Below are some records. Say how many of their lines include the string "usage", giving only the number.
[Opening Exercise data section]
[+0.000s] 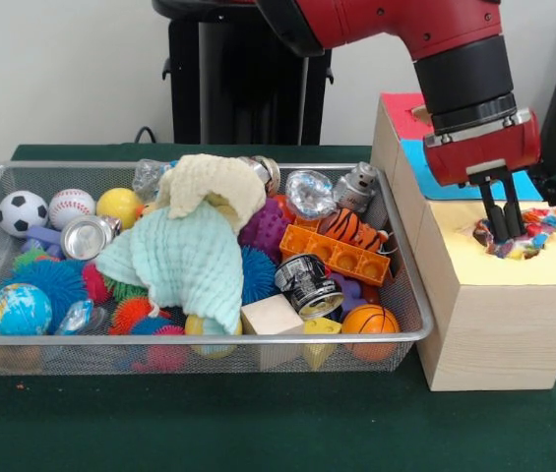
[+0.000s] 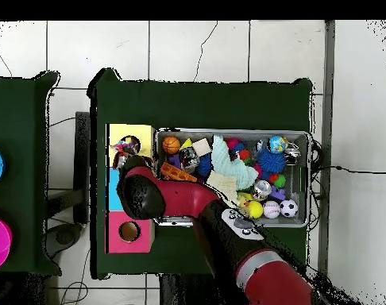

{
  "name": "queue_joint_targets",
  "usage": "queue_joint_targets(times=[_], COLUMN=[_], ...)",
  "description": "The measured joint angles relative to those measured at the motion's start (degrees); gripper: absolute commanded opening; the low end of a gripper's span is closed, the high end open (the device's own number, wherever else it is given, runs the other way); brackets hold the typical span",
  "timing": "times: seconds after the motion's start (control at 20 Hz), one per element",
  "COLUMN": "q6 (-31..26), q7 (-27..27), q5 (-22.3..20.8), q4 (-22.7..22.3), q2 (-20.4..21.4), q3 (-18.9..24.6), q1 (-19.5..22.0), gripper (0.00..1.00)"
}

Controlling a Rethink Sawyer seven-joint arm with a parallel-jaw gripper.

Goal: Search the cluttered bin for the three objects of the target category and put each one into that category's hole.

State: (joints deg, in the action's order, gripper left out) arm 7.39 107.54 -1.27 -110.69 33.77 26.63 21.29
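The claw hangs straight over the hole in the yellow top of the wooden box, its two fingers close together and reaching down into a multicoloured knotted toy that sits in that hole; whether they actually pinch it cannot be told. The wire bin of balls, cans, blocks and a pale green cloth stands just beside the box.

A table draped in dark green cloth is set on a floor of pale, cracked tiles; a plain white wall is seen behind, cables trailed alongside.
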Motion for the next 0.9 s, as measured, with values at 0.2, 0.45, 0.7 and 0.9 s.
queue_joint_targets(times=[0.2,0.45,0.7,0.9], q6=[1.4,5.4,7.9,7.9], q7=[0.0,0.0,0.0,0.0], q5=[-0.1,-2.7,-5.9,-5.8], q4=[1.2,4.8,7.0,8.3], q2=[-2.2,-5.1,-5.5,-5.1], q3=[-0.6,-1.6,-3.9,-7.5], q1=[-0.7,-2.3,-4.6,-7.9], gripper=[0.00,0.00,0.00,0.00])
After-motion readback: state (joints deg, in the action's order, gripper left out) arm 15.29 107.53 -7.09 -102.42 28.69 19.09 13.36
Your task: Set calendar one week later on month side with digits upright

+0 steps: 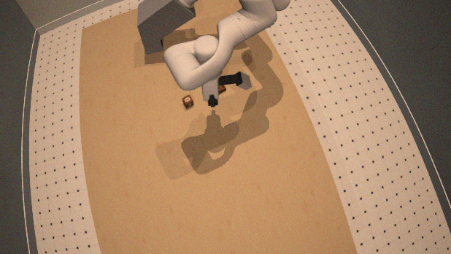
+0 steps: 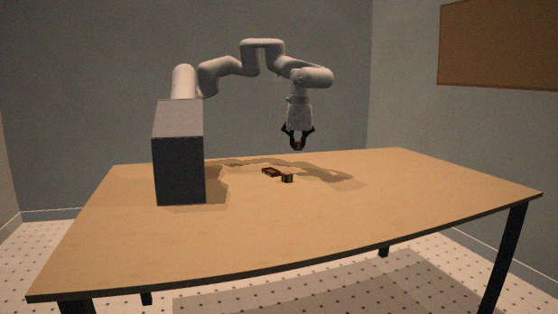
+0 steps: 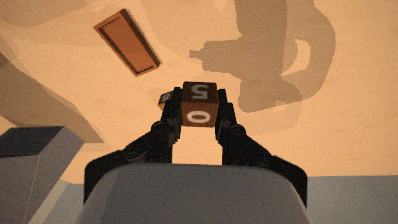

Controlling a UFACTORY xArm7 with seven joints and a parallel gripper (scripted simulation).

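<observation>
My gripper [image 3: 199, 99] is shut on a brown digit cube [image 3: 200, 104] and holds it high above the table. In the wrist view the held cube shows a 5 on one face and a 0 on the face toward the camera. The gripper also shows in the exterior view [image 2: 297, 143] and in the overhead view [image 1: 212, 101]. The second brown cube [image 1: 187, 101] stands on the table apart from the tray, a 0 on top; it shows in the side view [image 2: 287, 177] and peeks from behind the left finger in the wrist view [image 3: 163, 99]. The shallow brown tray [image 3: 127, 42] [image 2: 271, 171] lies flat and empty.
A tall grey box [image 2: 178, 151], the arm's base block, stands at the back left of the table. The arm [image 1: 204, 58] hides most of the tray from overhead. A brown board [image 2: 497, 42] hangs on the right wall.
</observation>
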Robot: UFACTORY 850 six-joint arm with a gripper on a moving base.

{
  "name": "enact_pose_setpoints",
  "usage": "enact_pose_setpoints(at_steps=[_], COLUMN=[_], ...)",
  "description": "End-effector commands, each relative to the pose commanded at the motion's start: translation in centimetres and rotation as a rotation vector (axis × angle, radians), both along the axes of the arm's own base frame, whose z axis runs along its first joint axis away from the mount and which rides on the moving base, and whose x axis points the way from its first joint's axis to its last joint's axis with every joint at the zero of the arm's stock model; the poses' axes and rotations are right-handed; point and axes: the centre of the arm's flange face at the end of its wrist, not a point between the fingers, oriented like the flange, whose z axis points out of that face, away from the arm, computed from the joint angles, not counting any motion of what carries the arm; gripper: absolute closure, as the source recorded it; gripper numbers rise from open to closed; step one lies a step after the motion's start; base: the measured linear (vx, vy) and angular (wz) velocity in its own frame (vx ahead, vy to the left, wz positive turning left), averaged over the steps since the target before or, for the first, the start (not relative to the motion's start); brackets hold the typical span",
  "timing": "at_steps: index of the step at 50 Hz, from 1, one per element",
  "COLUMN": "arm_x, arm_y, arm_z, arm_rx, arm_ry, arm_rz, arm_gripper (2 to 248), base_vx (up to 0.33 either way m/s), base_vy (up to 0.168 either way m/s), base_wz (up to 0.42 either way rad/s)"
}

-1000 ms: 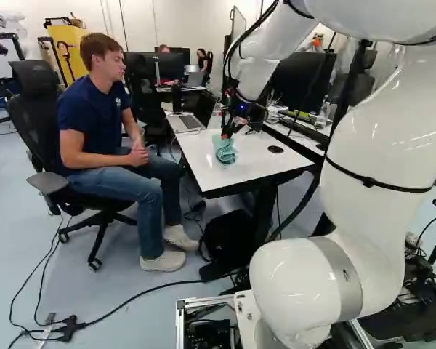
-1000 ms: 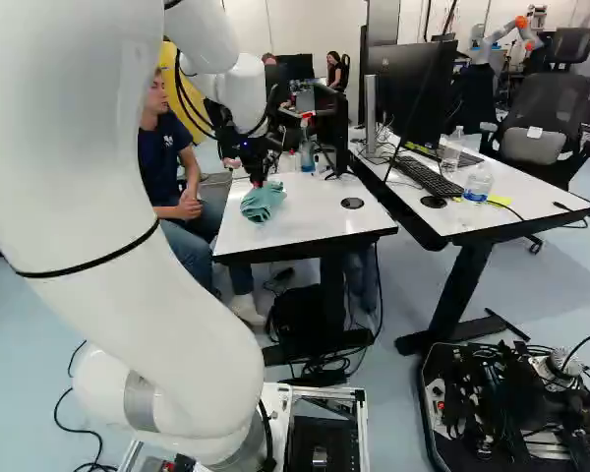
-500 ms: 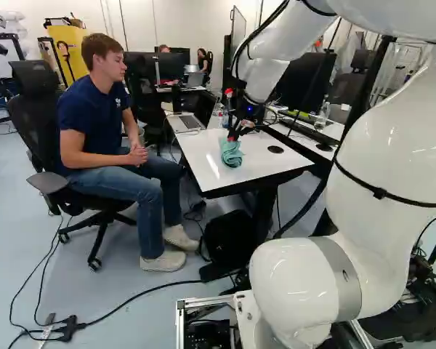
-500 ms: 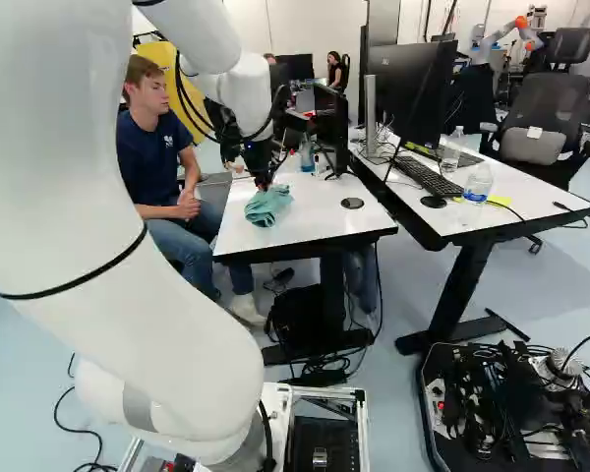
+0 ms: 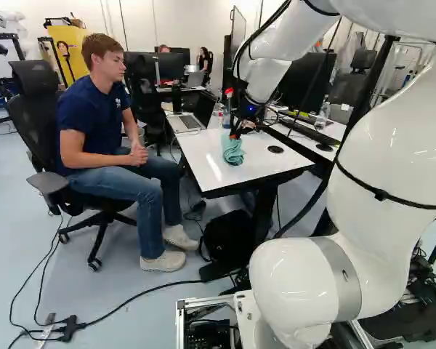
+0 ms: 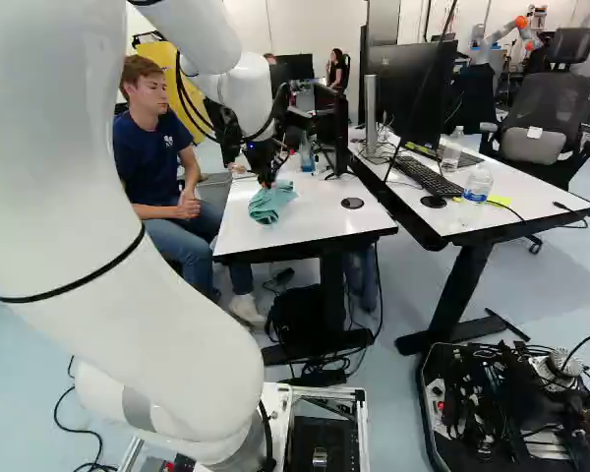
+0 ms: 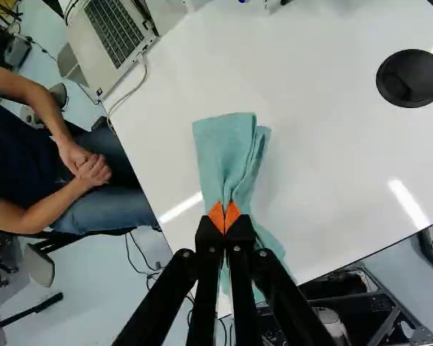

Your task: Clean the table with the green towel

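In the right base view my gripper (image 6: 266, 183) points down over the white table (image 6: 315, 211), its tips at the green towel (image 6: 269, 203). The wrist view shows the gripper (image 7: 224, 217) with both orange pads pressed together on a pinched fold of the towel (image 7: 227, 155). The cloth lies bunched on the tabletop, part of it ahead of the fingers and part beneath them. In the left base view the towel (image 5: 233, 150) sits near the middle of the table.
A laptop (image 7: 114, 32) stands at the table's far end, a bottle (image 6: 307, 155) nearby. A black round cap (image 7: 411, 78) is set into the tabletop. A seated person is close beside the table. A second desk (image 6: 472, 206) holds a monitor, keyboard and bottles. Another robot stands far back.
The arm has swung a little to the right in the base views, and the gripped towel has shifted right with it across the tabletop. The base has not moved.
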Motion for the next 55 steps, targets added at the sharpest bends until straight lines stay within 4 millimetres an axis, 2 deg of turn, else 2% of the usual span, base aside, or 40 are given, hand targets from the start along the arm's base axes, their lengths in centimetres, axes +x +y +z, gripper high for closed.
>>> enact_pose_setpoints(at_steps=[20,41,55], arm_x=[-0.2,-1.5,-1.8], arm_y=[-0.5,-3.2,-5.3], arm_z=[0.3,2.8,3.2], arm_rx=[0.000,-0.006,-0.008], arm_ry=[-0.006,-0.059,-0.067], arm_rz=[-0.011,-0.071,-0.116], arm_gripper=[229,229,229], base_vx=[0.000,0.000,0.000], base_vy=[0.000,0.000,0.000], base_wz=[0.000,0.000,0.000])
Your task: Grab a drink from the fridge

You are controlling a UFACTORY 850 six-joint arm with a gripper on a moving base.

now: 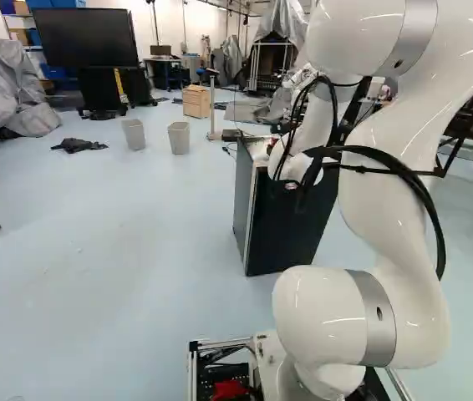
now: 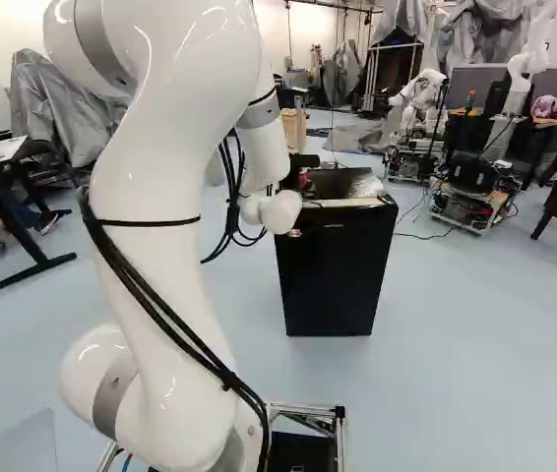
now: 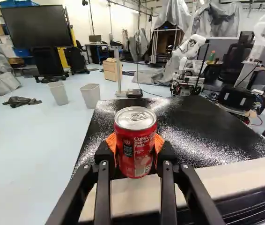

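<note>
Arm point(image 1: 404, 150): reaching forward from the base, its far end over at the fridge point(image 1: 282, 225), near the front of its top.

Fridge: ahead of the base, upright. Door point(image 2: 330, 280) looks shut in both base views, so no sign of a step left there. Can't see inside, so no word on what's in stock.

Bins point(image 3: 90, 95): beyond the fridge, off to its left, not in the way (irrelevant unless someone drives the base that way).

Fridge top point(image 3: 202, 122): dark and speckled, with a pale strip point(image 3: 231, 177) along its front edge.

Tool point(image 3: 136, 152): clamped on the can, one orange pad to each side of it, grip about level with the can's middle.

Can point(image 3: 136, 133): red soda can, upright, tab up, looks unopened. It's outside the fridge, at the front edge of the fridge top. Can't tell if its base touches the fridge or hangs just over it.

Progress, my read: drink in the grip, fridge looks closed, so the grab itself is basically done. Frames don't show whether the can came from inside. Left: at most a straight lift and a retreat from the fridge. Watch for the can's base clipping the front edge, or slip on smooth metal.
</note>
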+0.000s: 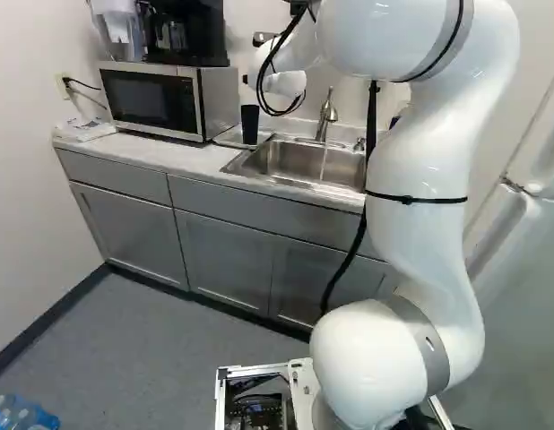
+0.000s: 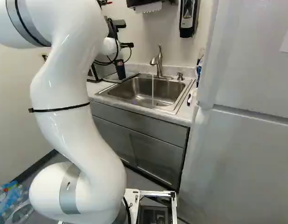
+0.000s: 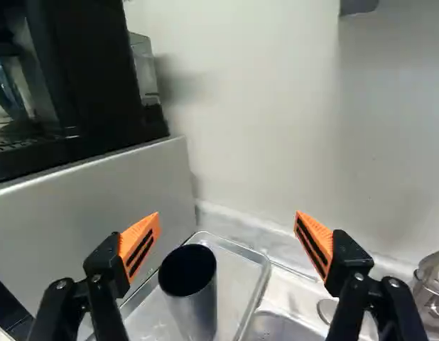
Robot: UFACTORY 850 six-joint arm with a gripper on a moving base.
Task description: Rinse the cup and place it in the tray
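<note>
Reading the left base view as a clock, I see the microwave [image 1: 151,100] near half past ten on the surface [image 1: 174,156], then the tray [image 3: 237,273] at eleven with the dark cup [image 1: 249,125] upright in it, toward twelve. A bit above the cup hangs the gripper [image 2: 127,45], jaws spread wide apart. Round near one o'clock, water runs from the faucet [image 1: 326,116] into the sink [image 2: 144,91], and the fridge [image 1: 519,269] stands at three.

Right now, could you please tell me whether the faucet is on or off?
On: a thin stream of water falls from the faucet into the sink.
</note>
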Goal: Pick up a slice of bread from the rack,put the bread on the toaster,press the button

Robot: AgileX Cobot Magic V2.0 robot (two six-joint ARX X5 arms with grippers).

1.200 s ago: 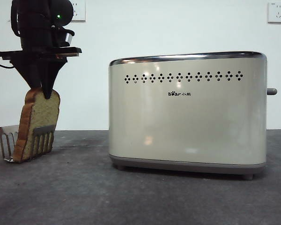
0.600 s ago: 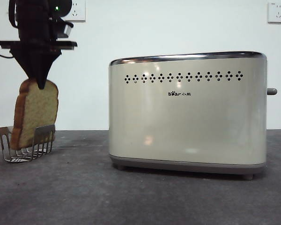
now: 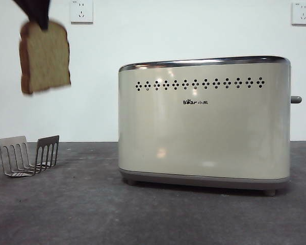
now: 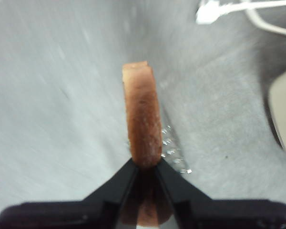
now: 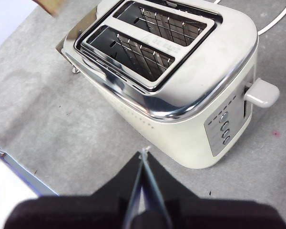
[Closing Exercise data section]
» **Worked solution**: 2